◆ Problem to work on: Return all of the entries exactly, with nothing added or left out.

◆ Source records:

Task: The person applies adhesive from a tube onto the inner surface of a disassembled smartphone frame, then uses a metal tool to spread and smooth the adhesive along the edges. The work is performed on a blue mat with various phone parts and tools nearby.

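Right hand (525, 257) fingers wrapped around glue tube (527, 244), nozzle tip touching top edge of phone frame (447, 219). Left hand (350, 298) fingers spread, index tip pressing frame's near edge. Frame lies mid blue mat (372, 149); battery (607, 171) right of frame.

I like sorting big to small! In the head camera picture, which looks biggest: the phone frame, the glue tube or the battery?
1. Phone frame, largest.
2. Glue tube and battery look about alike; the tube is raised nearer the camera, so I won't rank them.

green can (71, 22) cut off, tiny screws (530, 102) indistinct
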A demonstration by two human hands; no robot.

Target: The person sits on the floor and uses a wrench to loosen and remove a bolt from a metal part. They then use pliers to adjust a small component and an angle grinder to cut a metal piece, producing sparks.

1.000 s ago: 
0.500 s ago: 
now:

◆ Response area:
Task: The person applies adhesive from a tube onto the inner surface of a disassembled smartphone frame, then uses a metal tool to spread and smooth the adhesive along the edges. The work is performed on a blue mat with various phone parts and tools nearby.

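Right hand (525, 257) fingers wrapped around glue tube (527, 244), nozzle tip touching top edge of phone frame (447, 219). Left hand (350, 298) fingers spread, index tip pressing frame's near edge. Frame lies mid blue mat (372, 149); battery (607, 171) right of frame.

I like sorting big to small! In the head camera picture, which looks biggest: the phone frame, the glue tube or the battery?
1. Phone frame, largest.
2. Glue tube and battery look about alike; the tube is raised nearer the camera, so I won't rank them.

green can (71, 22) cut off, tiny screws (530, 102) indistinct
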A demonstration by two human hands; no robot.

Target: The person sits on the floor and uses a wrench to loosen and remove a bolt from a metal part. They then use pliers to adjust a small component and an angle grinder to cut a metal piece, producing sparks.

1.000 s ago: 
0.500 s ago: 
now:

Nothing else belongs in this output.